La técnica de la crítica se proyectó en la intención dialéctica de
llevar al absurdo las consecuencias del imperio teocrático corrompido, entre
ironías, sarcasmos y el escándalo del honrado sentido común. Ello produjo,
naturalmente, la sonrisa y regocijo de una sociedad que anhelaba la
independencia y las formas civiles de vida. Sin embargo, es de advertir que
nunca se atacó la fe, sino las personas y las instituciones.
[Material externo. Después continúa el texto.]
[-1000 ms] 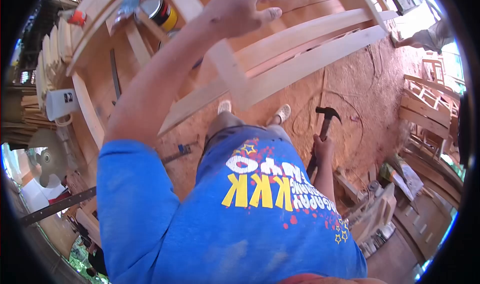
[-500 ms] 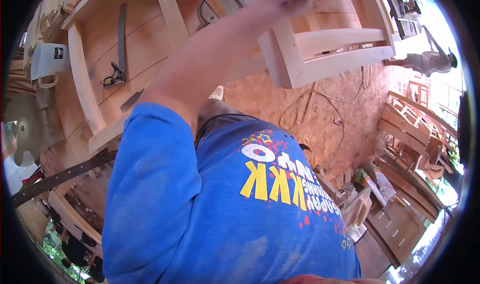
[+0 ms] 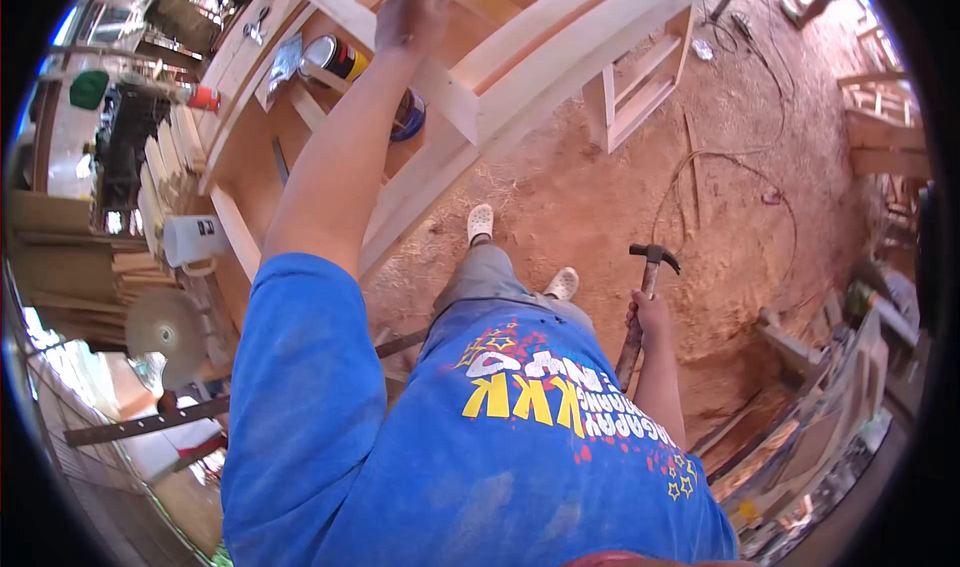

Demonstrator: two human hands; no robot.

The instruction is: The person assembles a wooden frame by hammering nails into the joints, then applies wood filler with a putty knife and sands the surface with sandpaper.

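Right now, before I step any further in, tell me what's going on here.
A person in a blue shirt stands beside a wooden frame. Their left hand is out over the frame; whether it touches the wood or holds anything is unclear. Their right hand grips a hammer by the handle, away from the frame. A can with a yellow band sits near the left forearm.

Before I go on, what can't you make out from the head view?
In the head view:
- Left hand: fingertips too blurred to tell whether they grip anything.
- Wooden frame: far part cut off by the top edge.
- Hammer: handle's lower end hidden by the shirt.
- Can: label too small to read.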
A este respecto
conviene recordar la liberalidad de la censura eclesiástica, ceñida sólo a
cuestiones de dogma. Las instituciones medioevales, aún hieratizadas, fueron
bastante más liberales que el Estado moderno, ateniéndose a postulados muy
concretos y delimitados. Cuando el censor eclesiástico se enfrentaba con nuevas
interpretaciones, jamás pensaba que el resultado de la censura podía hacerle
perder su puesto en el séquito del Papa o del Emperador; mirábalas,
simplemente, como expresiones filosóficas o teológicas, refiriendo su
apreciación a un esquema secular de saberes y creencias.
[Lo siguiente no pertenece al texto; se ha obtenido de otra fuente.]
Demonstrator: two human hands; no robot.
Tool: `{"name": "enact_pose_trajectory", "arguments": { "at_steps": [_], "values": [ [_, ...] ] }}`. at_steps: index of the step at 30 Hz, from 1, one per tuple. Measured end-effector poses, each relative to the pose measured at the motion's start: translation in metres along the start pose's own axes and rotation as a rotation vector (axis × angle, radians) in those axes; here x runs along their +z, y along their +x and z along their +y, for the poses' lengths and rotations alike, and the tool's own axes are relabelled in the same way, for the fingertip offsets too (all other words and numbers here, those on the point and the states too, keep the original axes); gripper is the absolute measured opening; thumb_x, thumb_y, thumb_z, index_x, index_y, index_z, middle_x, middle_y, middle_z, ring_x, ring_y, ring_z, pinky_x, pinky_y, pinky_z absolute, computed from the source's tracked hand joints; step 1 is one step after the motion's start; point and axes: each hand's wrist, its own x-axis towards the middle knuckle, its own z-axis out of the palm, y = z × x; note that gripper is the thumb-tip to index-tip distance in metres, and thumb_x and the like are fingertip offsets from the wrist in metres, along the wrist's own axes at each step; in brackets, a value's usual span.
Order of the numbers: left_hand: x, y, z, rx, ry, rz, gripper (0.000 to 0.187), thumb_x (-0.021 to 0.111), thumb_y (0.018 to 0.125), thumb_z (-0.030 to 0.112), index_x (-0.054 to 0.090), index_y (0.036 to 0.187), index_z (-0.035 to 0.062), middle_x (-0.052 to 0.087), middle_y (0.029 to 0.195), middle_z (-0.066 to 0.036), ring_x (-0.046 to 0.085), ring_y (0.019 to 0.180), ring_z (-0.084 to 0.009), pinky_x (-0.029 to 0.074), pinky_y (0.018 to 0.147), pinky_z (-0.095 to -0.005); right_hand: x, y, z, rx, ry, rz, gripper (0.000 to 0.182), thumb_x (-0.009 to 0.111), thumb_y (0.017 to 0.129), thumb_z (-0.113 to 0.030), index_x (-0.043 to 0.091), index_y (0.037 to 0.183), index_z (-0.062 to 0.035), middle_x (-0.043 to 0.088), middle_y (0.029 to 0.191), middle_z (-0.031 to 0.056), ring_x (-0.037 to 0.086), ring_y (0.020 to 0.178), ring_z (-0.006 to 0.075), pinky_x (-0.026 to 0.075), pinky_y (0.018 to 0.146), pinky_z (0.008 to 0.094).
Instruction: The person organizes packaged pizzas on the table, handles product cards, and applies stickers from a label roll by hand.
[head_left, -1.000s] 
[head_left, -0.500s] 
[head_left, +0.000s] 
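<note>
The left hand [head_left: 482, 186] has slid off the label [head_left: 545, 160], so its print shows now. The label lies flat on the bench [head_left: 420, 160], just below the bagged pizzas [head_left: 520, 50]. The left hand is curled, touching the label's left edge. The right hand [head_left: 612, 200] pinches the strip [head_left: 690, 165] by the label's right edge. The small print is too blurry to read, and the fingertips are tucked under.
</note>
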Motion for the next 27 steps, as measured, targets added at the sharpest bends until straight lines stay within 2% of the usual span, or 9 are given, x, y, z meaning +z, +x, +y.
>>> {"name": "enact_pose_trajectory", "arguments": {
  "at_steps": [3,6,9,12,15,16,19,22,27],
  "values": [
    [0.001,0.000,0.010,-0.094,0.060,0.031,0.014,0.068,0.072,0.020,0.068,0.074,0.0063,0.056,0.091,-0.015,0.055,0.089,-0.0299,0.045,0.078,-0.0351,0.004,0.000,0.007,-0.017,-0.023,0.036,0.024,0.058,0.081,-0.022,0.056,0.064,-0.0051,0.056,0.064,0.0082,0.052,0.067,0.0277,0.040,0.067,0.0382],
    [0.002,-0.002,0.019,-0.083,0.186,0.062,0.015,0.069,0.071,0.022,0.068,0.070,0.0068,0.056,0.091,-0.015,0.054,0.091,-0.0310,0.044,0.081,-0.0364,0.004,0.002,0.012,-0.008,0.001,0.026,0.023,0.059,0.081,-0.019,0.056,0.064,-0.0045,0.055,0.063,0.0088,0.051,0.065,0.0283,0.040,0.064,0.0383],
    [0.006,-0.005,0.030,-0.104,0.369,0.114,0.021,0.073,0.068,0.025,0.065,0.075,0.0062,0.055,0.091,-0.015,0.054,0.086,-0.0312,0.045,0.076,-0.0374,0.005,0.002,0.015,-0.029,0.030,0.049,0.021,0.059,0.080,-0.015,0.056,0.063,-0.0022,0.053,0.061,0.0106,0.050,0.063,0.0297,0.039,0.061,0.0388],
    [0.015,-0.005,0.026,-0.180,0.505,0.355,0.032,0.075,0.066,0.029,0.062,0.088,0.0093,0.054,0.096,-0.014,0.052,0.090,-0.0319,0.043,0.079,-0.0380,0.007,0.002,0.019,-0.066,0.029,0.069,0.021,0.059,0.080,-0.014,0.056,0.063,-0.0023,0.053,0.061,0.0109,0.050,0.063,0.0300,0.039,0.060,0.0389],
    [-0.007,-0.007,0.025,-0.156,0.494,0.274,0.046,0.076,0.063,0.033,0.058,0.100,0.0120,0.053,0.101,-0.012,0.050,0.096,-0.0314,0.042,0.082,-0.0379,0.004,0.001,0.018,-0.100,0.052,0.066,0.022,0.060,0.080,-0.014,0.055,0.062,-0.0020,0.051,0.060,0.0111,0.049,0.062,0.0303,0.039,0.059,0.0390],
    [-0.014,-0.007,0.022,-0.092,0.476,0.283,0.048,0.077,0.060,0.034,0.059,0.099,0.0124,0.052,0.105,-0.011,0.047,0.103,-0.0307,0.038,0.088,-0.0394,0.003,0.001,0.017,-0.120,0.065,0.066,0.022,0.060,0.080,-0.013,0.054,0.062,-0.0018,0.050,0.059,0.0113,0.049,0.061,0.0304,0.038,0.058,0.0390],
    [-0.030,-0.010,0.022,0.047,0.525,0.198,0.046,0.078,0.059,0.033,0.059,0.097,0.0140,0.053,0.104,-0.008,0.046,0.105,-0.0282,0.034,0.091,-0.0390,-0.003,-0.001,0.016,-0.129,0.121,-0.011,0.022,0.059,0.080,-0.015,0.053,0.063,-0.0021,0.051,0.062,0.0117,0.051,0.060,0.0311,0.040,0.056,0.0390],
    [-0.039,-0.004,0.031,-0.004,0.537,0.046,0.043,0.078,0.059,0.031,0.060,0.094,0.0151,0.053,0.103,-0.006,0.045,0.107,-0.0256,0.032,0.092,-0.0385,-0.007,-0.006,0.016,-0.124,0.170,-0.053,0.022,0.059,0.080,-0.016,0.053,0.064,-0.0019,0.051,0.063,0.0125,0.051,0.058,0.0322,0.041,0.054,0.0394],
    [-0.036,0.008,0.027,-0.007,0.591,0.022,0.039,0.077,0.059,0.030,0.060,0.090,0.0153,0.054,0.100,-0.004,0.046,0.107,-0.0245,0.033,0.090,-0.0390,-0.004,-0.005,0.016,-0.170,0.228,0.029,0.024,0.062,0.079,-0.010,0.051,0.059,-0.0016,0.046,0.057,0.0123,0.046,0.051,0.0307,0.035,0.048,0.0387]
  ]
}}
Asombra contemplar la decisión y la libertad de criterio que hubieron de
necesitar los humanistas nórdicos para arremeter contra un sistema milenario.
Las individualidades que lo hicieron tuvieron que sentirse respaldadas de algún
modo por valores mágicos medioevales y por ideales racionales de validez
general, es decir, por el viejo y el nuevo sentir. La sustancia mágica
medioeval fue el fervor del pueblo, elemento mítico de tan sagrado vigor en los
siglos medios; lo racional, el buen sentido, la aparente justicia y la claridad
eidética. La crítica humanista supo hacer actual la antigua fe y la futura
esperanza, el instinto de salvación y la ambición de poseer la Tierra secundum
rationem. Los ataques a Roma verificados anteriormente por Wyclyffe
(1320-1384) y J. Huss hubieron de fracasar por su contenido dogmático y su mofa
de la fe, cuestiones que no podían atraer el entusiasmo del pueblo.
A
través de la crítica ideológica, y solamente mediante ella, fue posible la
conformación en fenómeno social y político de un proceso que pertenece por
entero al reino de las ideas. El sentir renacentista residía ya en la
conciencia de la burguesía; pero fue el choque con Roma quien lo elevó a la
categoría de realidad comunal y consciente. En el desarrollo de esta pugna
crítica, vencida la timidez inicial de una sociedad que era vasallo milenario
de Roma, la comunidad del Norte de los Alpes llegó a tener conciencia de sí
misma, configurándose desde entonces como antinomia del mundo latino. Hegel
afirma que el espíritu se supo entonces libre, y quiso lo verdadero, eterno y
universal. Mas, dicho de forma más común y racional, podemos aseverar que la
sociedad nórdica se halló entonces mayor de edad e independiente de la cultura
eclesiástica, informando un ideal autóctono.
[1] Convendría estudiar alguna vez la personalidad de Cervantes como
alma típicamente renacentista, paidética y optimista, más nórdica y erasmiana
que latina. Frente a sus contemporáneos españoles, y frente a los barrocos,
Cervantes es un moderno. (Nota de Espinosa).